Fuente: Eh Bildu
El jefe de la Ertzaintza, Josu Bujanda, ha anunciado que deja el cargo tras cumplir 65 años, después de ocho años al frente de la Policía vasca y 43 años dentro del cuerpo. Lo comunicó en la Academia Vasca de Policía y Emergencias de Arkaute, durante un acto institucional de reconocimiento a agentes.
La salida, según la versión oficial recogida por Vozpópuli, se produce por edad y cierre de etapa. Pero llega en un momento especialmente delicado: apenas dos semanas después de los incidentes en el aeropuerto de Loiu, en Bilbao, durante la llegada de activistas de la Global Sumud Flotilla que regresaban de su misión hacia Gaza.
Aquel operativo dejó imágenes de cargas policiales, tensión pública y cuatro personas detenidas por desobediencia grave, resistencia y atentado contra la autoridad, según informó RTVE. La actuación de la Ertzaintza fue cuestionada por organizaciones sociales, partidos y sectores de la ciudadanía, que reclamaron explicaciones por el uso de la fuerza contra personas vinculadas a una acción humanitaria de solidaridad con Palestina.
El consejero vasco de Seguridad, Bingen Zupiria, lamentó lo ocurrido, habló de provocaciones y empujones, pero también asumió la responsabilidad política de investigar si la actuación policial se ajustó a los protocolos vigentes.
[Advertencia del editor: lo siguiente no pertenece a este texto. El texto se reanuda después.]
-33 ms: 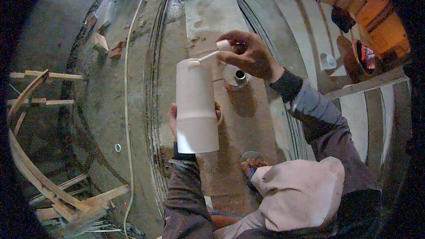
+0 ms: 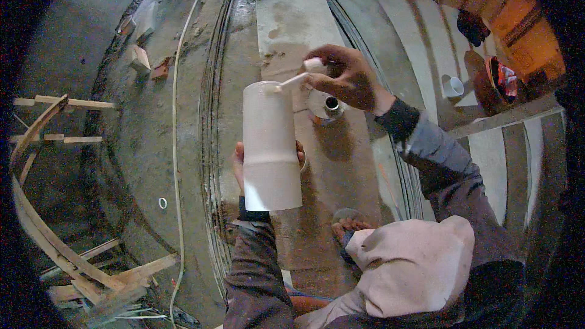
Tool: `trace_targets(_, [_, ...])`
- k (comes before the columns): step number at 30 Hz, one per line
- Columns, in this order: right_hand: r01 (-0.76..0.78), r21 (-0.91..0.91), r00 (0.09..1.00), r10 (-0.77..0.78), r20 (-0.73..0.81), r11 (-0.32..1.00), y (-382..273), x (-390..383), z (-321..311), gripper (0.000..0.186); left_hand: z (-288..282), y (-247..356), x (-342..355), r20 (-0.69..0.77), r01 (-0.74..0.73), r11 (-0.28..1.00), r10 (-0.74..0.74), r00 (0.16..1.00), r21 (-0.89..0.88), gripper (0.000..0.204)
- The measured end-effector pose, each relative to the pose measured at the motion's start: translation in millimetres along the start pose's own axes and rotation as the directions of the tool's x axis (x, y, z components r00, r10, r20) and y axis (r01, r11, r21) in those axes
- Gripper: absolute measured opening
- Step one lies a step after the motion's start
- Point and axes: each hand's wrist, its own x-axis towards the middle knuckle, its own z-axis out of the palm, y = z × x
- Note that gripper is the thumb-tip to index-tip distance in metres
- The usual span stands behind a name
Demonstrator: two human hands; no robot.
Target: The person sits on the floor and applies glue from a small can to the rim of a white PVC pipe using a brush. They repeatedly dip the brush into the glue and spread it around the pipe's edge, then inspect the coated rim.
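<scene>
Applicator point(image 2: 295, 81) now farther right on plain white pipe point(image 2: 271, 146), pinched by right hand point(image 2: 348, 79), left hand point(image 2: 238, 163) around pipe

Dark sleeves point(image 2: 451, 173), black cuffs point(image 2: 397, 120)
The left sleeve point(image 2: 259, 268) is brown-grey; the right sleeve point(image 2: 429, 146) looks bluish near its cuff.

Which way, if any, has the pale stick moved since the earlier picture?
Yes, the pale stick moved slightly rightward, judged against the round container.
</scene>
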Motion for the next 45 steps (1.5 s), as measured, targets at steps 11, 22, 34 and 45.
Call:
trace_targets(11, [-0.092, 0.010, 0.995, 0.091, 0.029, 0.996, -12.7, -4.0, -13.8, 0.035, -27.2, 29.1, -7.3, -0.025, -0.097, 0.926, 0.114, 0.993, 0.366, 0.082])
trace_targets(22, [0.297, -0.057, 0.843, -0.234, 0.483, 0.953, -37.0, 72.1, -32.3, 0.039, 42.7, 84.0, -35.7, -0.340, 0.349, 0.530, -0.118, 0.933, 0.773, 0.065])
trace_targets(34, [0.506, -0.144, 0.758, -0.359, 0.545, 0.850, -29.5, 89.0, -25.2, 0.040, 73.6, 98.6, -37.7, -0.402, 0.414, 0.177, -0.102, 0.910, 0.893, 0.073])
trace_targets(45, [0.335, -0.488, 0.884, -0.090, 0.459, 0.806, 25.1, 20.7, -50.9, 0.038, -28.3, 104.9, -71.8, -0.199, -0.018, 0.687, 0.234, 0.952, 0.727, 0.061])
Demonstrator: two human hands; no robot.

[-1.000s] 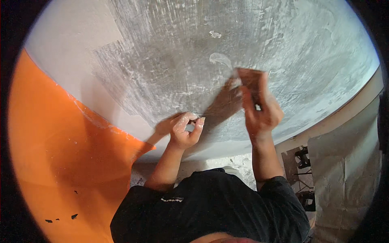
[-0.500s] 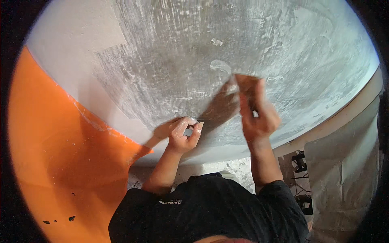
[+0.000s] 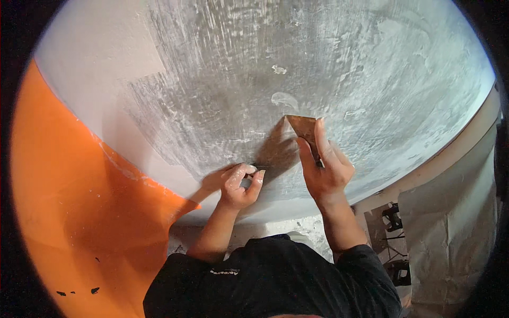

Además, la Comisión de Control y Transparencia de la Policía del País Vasco abrió una investigación y pidió documentación sobre el operativo, grabaciones de cámaras, imágenes de bodycams y comunicaciones internas.
La marcha de Bujanda no debería servir para cerrar el debate. En una democracia, la seguridad pública no puede medirse solo por la capacidad de imponer orden, sino también por la proporcionalidad, la transparencia y el respeto a los derechos fundamentales.
La solidaridad con Gaza no puede convertirse en sospecha automática. Y una policía democrática debe rendir cuentas especialmente cuando interviene frente a manifestantes, activistas o ciudadanía movilizada.
Loiu necesita algo más que relevo institucional: necesita verdad, revisión y garantías para que la defensa del orden no se imponga por encima de la dignidad.